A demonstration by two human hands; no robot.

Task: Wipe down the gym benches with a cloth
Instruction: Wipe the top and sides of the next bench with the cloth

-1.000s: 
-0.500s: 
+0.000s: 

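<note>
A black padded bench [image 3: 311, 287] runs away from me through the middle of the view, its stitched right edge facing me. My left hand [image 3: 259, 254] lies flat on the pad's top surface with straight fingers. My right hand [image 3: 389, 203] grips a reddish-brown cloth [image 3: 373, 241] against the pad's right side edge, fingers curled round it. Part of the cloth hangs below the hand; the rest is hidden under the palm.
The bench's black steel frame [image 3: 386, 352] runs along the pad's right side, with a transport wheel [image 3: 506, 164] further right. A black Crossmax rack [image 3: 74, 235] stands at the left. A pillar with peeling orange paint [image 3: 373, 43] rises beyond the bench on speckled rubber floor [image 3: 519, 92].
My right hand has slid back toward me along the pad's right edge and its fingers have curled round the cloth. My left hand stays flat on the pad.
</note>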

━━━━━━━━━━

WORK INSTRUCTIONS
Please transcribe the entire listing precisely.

EXERCISE OUTPUT
A demonstration by two human hands; no robot.

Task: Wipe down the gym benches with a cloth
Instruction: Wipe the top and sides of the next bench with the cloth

-1.000s: 
-0.500s: 
+0.000s: 

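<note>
A black padded bench [image 3: 311, 287] runs away from me through the middle of the view, its stitched right edge facing me. My left hand [image 3: 259, 254] lies flat on the pad's top surface with straight fingers. My right hand [image 3: 389, 203] grips a reddish-brown cloth [image 3: 373, 241] against the pad's right side edge, fingers curled round it. Part of the cloth hangs below the hand; the rest is hidden under the palm.
The bench's black steel frame [image 3: 386, 352] runs along the pad's right side, with a transport wheel [image 3: 506, 164] further right. A black Crossmax rack [image 3: 74, 235] stands at the left. A pillar with peeling orange paint [image 3: 373, 43] rises beyond the bench on speckled rubber floor [image 3: 519, 92].
My right hand has slid back toward me along the pad's right edge and its fingers have curled round the cloth. My left hand stays flat on the pad.
</note>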

This answer has been written out in full.